• [Prompt] Would you output the listing exactly, with every image omitted?
(Beginning of Dataset extract)
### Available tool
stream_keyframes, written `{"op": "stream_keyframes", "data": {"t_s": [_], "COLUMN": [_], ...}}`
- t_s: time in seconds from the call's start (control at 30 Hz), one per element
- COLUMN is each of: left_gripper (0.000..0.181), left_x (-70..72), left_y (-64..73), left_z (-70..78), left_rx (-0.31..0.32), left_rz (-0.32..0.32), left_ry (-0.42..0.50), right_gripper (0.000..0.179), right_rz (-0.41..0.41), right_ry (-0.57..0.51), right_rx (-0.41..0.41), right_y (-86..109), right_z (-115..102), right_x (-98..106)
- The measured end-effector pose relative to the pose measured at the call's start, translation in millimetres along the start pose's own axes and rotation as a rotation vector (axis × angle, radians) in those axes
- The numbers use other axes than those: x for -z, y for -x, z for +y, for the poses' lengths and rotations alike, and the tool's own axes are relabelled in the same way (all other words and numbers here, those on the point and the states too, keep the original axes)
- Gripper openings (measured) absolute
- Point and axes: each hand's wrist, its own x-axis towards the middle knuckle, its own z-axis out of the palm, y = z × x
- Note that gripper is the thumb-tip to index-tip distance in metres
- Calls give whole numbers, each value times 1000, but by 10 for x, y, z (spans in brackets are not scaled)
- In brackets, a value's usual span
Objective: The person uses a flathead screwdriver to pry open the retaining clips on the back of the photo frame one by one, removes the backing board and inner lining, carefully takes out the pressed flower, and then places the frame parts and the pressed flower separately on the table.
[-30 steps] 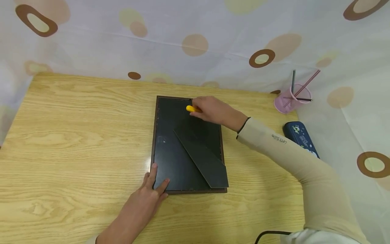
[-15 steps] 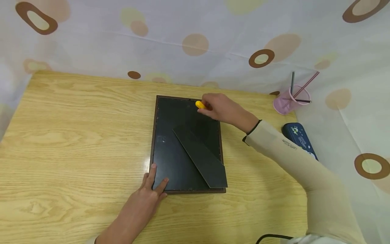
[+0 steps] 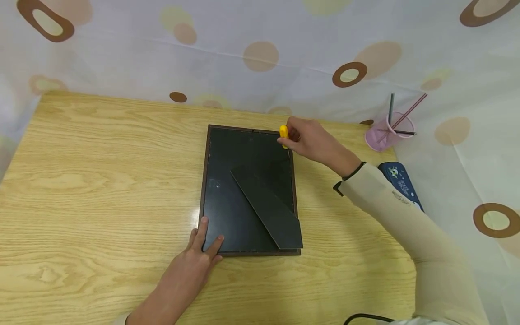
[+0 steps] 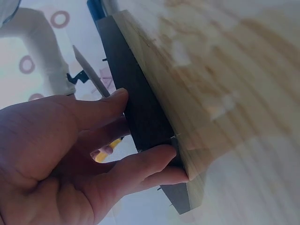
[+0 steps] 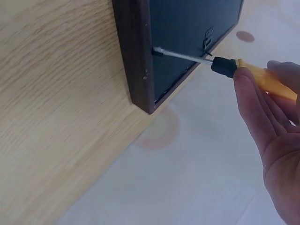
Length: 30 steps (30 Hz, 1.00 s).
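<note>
A picture frame (image 3: 248, 151) lies face down, its black backing up and its easel leg (image 3: 268, 207) folded slantwise across it. At the near left corner my left hand (image 3: 188, 262) presses the frame with spread, nearly straight fingers; the left wrist view shows thumb and fingertips against its dark side (image 4: 140, 101). My right hand (image 3: 317, 141) grips a screwdriver (image 5: 265, 79) by its yellow handle near the far right corner. In the right wrist view the metal shaft (image 5: 183, 56) reaches to the frame's inner edge, the tip right at a small dark tab there.
Wood-grain table (image 3: 101, 180) surrounds the frame. A pink cup (image 3: 382, 135) with several pencils stands at the back right, and a navy pencil case (image 3: 402, 183) lies below it. A patterned cloth (image 3: 219, 45) hangs behind. A black cable (image 3: 365, 316) shows at the near edge.
My right hand has moved right with the screwdriver, from the frame's far edge to its far right corner, and the yellow handle now points more upright. The left hand stays put.
</note>
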Motion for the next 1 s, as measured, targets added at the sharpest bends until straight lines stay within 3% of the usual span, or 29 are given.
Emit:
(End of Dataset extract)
• [Output below]
### Available tool
stream_keyframes, written `{"op": "stream_keyframes", "data": {"t_s": [_], "COLUMN": [_], ...}}`
- t_s: time in seconds from the call's start (control at 30 Hz), one per element
- COLUMN is each of: left_gripper (0.000..0.181), left_x (-70..72), left_y (-64..73), left_z (-70..78), left_rx (-0.31..0.32), left_rz (-0.32..0.32), left_ry (-0.42..0.50), right_gripper (0.000..0.179), right_rz (-0.41..0.41), right_ry (-0.57..0.51), right_rx (-0.41..0.41), right_y (-86..109), right_z (-115..102), right_x (-98..106)
- The measured end-effector pose relative to the pose measured at the call's start, translation in millimetres along the start pose's own axes and rotation as a rotation vector (axis × angle, radians) in those axes
- The numbers use other axes than those: x for -z, y for -x, z for +y, for the poses' lengths and rotations alike, and the tool's own axes are relabelled in the same way (all other words and numbers here, those on the point and the states too, keep the original axes)
- Gripper openings (measured) absolute
- Point and axes: each hand's wrist, its own x-axis towards the middle knuckle, its own z-axis out of the palm, y = z × x
- Note that gripper is the thumb-tip to index-tip distance in metres
- Calls give whole numbers, each value times 1000, but by 10 for x, y, z (spans in brackets are not scaled)
- In brackets, a value's usual span
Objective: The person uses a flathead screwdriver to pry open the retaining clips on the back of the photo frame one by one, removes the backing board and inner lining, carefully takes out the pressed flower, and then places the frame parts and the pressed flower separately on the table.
[-30 steps] 
[-15 steps] 
[+0 steps] 
[+0 steps] 
[+0 steps] 
Length: 30 steps (30 Hz, 1.00 s).
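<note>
A picture frame (image 3: 248, 151) lies face down, its black backing up and its easel leg (image 3: 268, 207) folded slantwise across it. At the near left corner my left hand (image 3: 188, 262) presses the frame with spread, nearly straight fingers; the left wrist view shows thumb and fingertips against its dark side (image 4: 140, 101). My right hand (image 3: 317, 141) grips a screwdriver (image 5: 265, 79) by its yellow handle near the far right corner. In the right wrist view the metal shaft (image 5: 183, 56) reaches to the frame's inner edge, the tip right at a small dark tab there.
Wood-grain table (image 3: 101, 180) surrounds the frame. A pink cup (image 3: 382, 135) with several pencils stands at the back right, and a navy pencil case (image 3: 402, 183) lies below it. A patterned cloth (image 3: 219, 45) hangs behind. A black cable (image 3: 365, 316) shows at the near edge.
My right hand has moved right with the screwdriver, from the frame's far edge to its far right corner, and the yellow handle now points more upright. The left hand stays put.
</note>
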Motion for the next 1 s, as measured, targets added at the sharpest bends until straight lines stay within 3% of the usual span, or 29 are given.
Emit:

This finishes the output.